• _ASSIGNMENT_
Lines to return, exactly: from the line with "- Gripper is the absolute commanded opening" to the line with "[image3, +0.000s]" in the entries below, both included.

• _RECORDS PROVIDED_
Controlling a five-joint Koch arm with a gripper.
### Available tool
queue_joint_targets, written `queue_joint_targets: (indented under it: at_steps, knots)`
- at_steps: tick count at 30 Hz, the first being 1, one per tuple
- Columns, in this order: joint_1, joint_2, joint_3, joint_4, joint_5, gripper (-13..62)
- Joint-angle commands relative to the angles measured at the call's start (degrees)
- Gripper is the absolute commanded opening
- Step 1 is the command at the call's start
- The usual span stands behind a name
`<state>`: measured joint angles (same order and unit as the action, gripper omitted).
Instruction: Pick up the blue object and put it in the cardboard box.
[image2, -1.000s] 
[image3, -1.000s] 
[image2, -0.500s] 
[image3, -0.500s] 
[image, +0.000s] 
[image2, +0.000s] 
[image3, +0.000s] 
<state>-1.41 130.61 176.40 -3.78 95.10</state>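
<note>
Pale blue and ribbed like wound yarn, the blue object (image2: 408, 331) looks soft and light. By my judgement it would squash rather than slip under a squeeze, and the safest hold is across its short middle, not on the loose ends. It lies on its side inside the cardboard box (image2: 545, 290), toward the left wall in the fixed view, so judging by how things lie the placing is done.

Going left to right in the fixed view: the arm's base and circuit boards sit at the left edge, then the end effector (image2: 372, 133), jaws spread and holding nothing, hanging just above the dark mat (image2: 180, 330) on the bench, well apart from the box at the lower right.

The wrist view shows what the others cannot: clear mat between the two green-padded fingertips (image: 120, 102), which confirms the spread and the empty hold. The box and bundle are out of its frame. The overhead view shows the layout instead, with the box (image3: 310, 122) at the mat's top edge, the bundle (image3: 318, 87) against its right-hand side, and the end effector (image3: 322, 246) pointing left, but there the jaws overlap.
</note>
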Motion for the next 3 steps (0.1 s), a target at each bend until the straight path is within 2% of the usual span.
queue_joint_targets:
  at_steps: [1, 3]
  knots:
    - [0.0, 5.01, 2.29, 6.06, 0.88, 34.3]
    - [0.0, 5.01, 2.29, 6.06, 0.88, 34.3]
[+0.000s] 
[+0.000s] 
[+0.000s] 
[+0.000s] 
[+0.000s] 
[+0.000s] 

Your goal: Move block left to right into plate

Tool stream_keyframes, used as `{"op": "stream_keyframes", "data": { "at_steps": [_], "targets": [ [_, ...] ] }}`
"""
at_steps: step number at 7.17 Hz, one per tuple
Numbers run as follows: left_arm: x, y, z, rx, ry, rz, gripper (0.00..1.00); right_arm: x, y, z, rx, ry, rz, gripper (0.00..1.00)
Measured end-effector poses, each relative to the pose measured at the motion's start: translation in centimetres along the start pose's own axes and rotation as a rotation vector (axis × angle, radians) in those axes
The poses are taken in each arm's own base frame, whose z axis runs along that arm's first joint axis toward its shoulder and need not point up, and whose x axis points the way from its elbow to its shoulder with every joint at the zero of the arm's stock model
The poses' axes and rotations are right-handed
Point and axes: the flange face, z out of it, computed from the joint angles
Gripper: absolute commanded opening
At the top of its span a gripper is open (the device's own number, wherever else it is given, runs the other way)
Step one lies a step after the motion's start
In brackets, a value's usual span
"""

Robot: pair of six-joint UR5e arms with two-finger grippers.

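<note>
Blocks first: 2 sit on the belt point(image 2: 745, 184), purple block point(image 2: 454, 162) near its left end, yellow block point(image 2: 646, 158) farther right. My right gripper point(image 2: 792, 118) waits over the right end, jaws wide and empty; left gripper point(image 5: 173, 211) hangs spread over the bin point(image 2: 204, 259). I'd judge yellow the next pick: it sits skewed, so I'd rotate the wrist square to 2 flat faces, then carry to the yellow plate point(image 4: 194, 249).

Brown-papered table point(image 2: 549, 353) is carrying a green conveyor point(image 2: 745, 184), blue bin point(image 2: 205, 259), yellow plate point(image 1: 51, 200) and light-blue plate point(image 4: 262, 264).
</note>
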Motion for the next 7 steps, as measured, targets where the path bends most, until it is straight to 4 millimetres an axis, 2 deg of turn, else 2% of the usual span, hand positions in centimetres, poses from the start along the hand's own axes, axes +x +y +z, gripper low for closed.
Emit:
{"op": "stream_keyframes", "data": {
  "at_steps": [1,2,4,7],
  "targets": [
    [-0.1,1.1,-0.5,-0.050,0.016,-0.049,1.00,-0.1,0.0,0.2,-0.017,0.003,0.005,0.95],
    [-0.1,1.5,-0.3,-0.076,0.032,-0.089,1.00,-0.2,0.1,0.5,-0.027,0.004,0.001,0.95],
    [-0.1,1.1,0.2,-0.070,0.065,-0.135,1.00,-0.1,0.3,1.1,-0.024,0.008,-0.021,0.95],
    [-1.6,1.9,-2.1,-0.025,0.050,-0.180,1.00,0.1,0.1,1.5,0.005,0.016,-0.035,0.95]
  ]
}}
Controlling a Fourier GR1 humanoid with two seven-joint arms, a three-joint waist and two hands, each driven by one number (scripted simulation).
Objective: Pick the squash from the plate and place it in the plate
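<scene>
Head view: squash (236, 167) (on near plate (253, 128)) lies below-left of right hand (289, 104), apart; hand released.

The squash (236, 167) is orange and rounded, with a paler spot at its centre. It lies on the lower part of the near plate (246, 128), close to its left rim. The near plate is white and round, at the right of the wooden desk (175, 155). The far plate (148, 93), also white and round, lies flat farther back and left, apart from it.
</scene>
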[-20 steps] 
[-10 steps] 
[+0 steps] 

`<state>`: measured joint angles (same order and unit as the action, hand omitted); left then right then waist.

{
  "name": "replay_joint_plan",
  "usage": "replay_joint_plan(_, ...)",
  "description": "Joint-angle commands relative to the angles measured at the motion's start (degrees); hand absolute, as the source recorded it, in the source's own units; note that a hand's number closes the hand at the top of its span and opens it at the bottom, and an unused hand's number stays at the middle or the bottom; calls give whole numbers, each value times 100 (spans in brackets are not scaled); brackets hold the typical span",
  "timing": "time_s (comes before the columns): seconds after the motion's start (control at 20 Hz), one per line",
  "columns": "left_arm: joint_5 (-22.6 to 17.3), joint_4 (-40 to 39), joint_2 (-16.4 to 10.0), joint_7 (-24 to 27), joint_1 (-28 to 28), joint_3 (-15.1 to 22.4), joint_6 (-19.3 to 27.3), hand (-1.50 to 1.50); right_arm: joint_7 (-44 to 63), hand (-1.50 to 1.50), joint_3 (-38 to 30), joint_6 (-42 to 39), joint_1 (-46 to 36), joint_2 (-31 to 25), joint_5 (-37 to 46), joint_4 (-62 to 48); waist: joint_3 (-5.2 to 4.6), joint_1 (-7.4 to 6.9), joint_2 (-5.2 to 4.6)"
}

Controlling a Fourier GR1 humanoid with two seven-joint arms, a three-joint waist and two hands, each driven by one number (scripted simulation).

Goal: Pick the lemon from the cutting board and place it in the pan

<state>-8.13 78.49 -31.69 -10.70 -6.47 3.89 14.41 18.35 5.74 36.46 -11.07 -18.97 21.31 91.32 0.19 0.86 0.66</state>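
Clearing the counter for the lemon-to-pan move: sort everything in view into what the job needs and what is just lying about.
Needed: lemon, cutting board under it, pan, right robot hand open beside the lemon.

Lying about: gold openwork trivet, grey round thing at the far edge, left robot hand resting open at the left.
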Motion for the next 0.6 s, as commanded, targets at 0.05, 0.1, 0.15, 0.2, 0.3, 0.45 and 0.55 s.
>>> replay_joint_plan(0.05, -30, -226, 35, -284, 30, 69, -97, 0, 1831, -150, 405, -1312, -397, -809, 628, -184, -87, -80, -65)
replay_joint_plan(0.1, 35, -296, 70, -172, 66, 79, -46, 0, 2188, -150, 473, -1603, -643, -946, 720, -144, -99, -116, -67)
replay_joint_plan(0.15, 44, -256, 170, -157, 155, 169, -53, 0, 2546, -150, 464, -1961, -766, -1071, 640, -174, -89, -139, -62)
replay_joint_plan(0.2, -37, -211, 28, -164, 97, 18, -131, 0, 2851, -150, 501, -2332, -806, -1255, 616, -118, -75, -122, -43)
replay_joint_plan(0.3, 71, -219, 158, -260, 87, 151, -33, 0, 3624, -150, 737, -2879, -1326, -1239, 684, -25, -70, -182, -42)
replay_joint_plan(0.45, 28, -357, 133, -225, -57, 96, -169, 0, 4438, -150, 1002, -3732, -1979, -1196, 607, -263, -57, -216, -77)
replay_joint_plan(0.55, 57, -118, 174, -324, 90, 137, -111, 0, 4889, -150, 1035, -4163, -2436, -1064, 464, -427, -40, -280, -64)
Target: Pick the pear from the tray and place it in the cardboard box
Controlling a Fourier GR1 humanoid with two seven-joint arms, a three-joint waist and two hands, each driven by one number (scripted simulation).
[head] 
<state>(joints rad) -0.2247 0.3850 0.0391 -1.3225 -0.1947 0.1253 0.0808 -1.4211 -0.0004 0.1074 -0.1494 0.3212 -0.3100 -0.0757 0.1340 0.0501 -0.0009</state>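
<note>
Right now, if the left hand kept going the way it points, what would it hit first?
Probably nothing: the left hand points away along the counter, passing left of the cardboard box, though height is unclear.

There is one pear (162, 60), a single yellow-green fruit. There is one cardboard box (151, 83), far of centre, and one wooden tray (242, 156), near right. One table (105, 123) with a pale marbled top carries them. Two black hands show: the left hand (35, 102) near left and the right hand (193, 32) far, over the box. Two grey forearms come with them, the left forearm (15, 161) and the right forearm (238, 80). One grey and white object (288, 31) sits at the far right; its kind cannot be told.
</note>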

• _REPLY_
- Gripper is the absolute commanded opening
- Step 1 is the command at the call's start
- The usual span stands behind a name
`<state>`: measured joint angles (same order and unit as the action, gripper omitted).
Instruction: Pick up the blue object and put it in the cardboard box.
[image2, -1.000s] 
[image3, -1.000s] 
[image2, -0.500s] 
[image3, -0.500s] 
[image, +0.000s] 
[image2, +0.000s] 
[image3, +0.000s] 

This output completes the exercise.